Kita tetap teguh. Keputusan jamaah tidak pernah dihasilkan oleh pressure,
tekanan, ancaman apapun. Semuanya, yang penting, proses prosedur berjalan
maka kita putuskan dengan mengabaikan tekanan dari manapun. Ini sebagai
pembuktian dari ashlabu tanzhiman.
7. Mazhhar aktsaru naf an (penampilah sebagai pihak yang paling banyak memberi
manfaat). Dulu sering saya katakan bahwa kita dituntut oleh Allah SWT untuk
menjadi orang-orang yang produktif menghasilkan kebajikan-kebajikan. Sebab,
pada dasarnya secara fitriyah kita sudah menjadi orang-orang yang konsumtif.
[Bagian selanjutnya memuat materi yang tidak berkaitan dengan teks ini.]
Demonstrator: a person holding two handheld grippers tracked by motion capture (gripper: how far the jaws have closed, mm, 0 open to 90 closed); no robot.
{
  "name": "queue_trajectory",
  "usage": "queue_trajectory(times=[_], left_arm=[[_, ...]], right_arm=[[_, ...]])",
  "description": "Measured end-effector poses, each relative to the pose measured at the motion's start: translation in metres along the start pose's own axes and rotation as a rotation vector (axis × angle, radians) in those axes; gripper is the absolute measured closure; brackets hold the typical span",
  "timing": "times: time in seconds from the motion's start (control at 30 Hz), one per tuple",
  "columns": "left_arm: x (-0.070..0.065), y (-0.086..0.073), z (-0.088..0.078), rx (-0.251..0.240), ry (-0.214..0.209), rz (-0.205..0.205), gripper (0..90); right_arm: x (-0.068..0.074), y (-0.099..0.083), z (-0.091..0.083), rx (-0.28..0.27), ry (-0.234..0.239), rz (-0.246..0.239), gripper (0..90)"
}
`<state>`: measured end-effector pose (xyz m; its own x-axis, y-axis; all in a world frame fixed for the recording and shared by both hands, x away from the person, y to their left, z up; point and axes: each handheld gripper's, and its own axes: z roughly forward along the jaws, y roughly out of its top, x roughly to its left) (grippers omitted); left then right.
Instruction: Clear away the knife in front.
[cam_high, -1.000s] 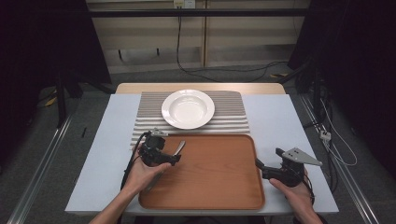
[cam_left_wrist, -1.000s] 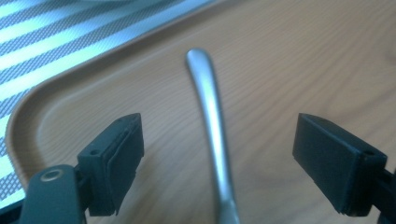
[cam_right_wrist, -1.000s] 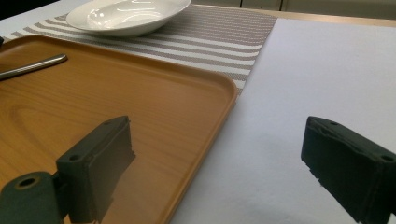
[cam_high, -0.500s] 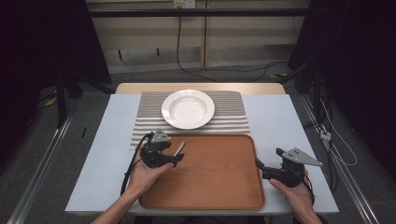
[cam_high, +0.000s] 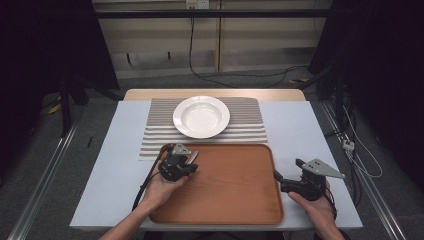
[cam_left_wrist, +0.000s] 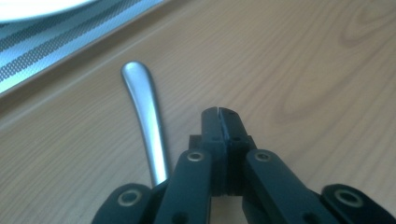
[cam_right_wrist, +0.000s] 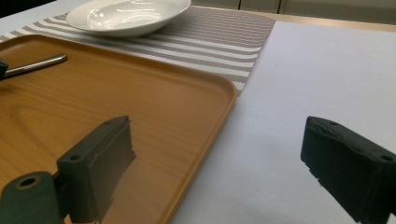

Kalau masalah konsumtif tidak perlu didorong, tidak perlu diprogram, karena
sudah sudah menjadi tabiat dasar. Begitu lahir kita mengkonsumsi kebajikan ibu,
kebajikan ayah, kebajikan saudara-saudara kita, kebajikan tetangga-tetangga
yang menimang-nimang kita. Wallahualam.